Copy out each line below verbatim, skipping any picture.

◇ ◇ ◇ ◇

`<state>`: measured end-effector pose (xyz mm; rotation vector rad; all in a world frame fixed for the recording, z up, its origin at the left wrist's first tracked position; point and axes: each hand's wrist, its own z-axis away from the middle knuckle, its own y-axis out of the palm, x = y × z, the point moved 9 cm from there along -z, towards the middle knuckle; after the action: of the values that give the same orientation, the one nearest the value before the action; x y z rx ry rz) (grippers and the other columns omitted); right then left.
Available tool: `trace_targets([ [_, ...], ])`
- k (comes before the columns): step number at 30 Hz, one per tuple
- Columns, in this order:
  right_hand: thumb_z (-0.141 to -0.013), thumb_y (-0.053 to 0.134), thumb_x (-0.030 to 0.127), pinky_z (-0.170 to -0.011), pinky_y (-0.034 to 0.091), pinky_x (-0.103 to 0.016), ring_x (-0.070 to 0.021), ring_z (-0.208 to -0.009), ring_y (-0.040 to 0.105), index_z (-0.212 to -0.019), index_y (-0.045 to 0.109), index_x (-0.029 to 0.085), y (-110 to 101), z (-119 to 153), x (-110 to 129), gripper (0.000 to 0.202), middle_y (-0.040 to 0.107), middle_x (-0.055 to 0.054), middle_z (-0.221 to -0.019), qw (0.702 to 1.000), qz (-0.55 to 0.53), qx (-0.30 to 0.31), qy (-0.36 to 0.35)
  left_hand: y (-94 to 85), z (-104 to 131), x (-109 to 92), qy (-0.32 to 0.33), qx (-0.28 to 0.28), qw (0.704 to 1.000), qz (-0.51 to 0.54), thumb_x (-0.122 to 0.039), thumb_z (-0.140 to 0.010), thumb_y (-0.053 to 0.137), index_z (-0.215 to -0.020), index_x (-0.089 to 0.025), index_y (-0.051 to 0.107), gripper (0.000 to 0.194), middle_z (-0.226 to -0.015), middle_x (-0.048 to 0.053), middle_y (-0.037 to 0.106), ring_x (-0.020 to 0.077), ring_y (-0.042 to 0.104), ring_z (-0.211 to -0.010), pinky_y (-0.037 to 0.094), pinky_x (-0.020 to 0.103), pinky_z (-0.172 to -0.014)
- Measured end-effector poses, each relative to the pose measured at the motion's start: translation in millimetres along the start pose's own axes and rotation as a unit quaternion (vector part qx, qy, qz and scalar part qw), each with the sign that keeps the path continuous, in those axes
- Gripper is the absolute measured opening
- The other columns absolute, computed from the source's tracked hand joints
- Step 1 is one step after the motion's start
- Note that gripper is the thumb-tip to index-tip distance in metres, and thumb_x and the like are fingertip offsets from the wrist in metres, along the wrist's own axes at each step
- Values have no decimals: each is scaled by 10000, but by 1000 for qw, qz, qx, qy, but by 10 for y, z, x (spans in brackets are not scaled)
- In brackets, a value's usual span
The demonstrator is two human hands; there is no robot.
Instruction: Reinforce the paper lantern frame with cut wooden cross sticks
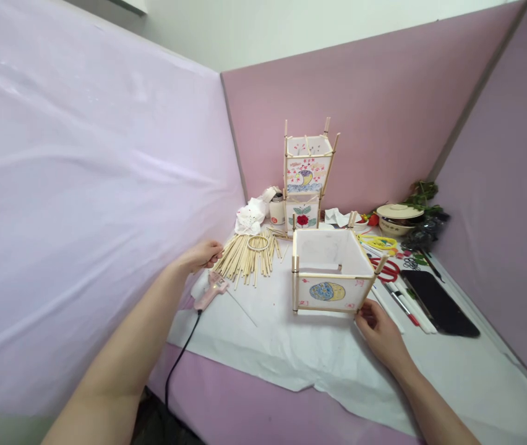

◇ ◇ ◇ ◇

Finished task |
`<state>`: measured end-effector pose (xyz mm; rotation vector rad; all in a world frame fixed for the recording, z up, its origin at the left wrist's first tracked position; point and axes: each hand's wrist, its own z-axis away from the middle knuckle, its own y-axis out of the palm, x = y × z, the point moved 9 cm from there along -z, towards the middle knuckle; after the action: of the values that give the same orientation, the one nearest the value before the action; x y z rx ry rz) (grippers and the other columns omitted); right then left.
Available tool: `trace_targets([ [_, ...], ])`
- k (comes before the columns): step number at 30 Hz, one per tuple
- Columns, in this order:
  right_hand: thumb_z (-0.141 to -0.013), thumb_y (-0.053 to 0.134), thumb_x (-0.030 to 0.127), pinky_z (-0.170 to -0.011), pinky_y (-0.034 to 0.091), pinky_x (-0.103 to 0.016), ring_x (-0.070 to 0.021), ring_z (-0.208 to -0.009), ring_y (-0.040 to 0.105), index_z (-0.212 to -0.019), index_y (-0.045 to 0.109), index_x (-0.029 to 0.085), y (-110 to 101), z (-119 to 153), x (-110 to 129), gripper (0.000 to 0.202), middle_y (-0.040 to 0.107), middle_x (-0.055 to 0.054), middle_z (-0.221 to -0.019), qw (0.702 to 1.000), qz (-0.55 to 0.53), qx (-0.30 to 0.31), qy (-0.36 to 0.35)
  left_hand: y (-94 to 85), z (-104 to 131), x (-109 to 92), qy (-0.32 to 0.33), qx (-0.28 to 0.28), qw (0.704 to 1.000), qz (-0.51 to 0.54), thumb_x (-0.122 to 0.039), thumb_z (-0.140 to 0.010), thumb_y (-0.053 to 0.137), index_z (-0.215 to -0.020), index_x (-0.089 to 0.025), index_y (-0.051 to 0.107), gripper (0.000 to 0.194), middle_z (-0.226 to -0.015), middle_x (-0.048 to 0.053), middle_y (-0.037 to 0.106), ring_x (-0.020 to 0.077), ring_y (-0.042 to 0.104), ring_z (-0.211 to -0.010), pinky_y (-0.037 to 0.094), pinky_x (-0.020 to 0.103), pinky_z (-0.172 to -0.014)
- Measured end-effector poses, each relative to the pose measured at the motion's start: translation in millimetres along the start pose's own axes and rotation as a unit quaternion (vector part qx, qy, qz and scalar part qw), each with the sign that keeps the path continuous, in those axes
- Gripper is the absolute measured opening
- The other columns absolute, computed from the source's tracked hand joints
- Step 1 is one step after the motion's start
- Note that gripper is the thumb-tip to index-tip distance in metres, and thumb_x and the like are fingertip offsets from the wrist in metres, along the wrist's own axes at each step
- Values have no decimals: each is scaled by 10000, but by 1000 for qw, qz, qx, qy, but by 10 for y, z, x (spans in brackets are not scaled)
- In brackets, a value's usual span
The demonstrator is two human hands; there is no robot.
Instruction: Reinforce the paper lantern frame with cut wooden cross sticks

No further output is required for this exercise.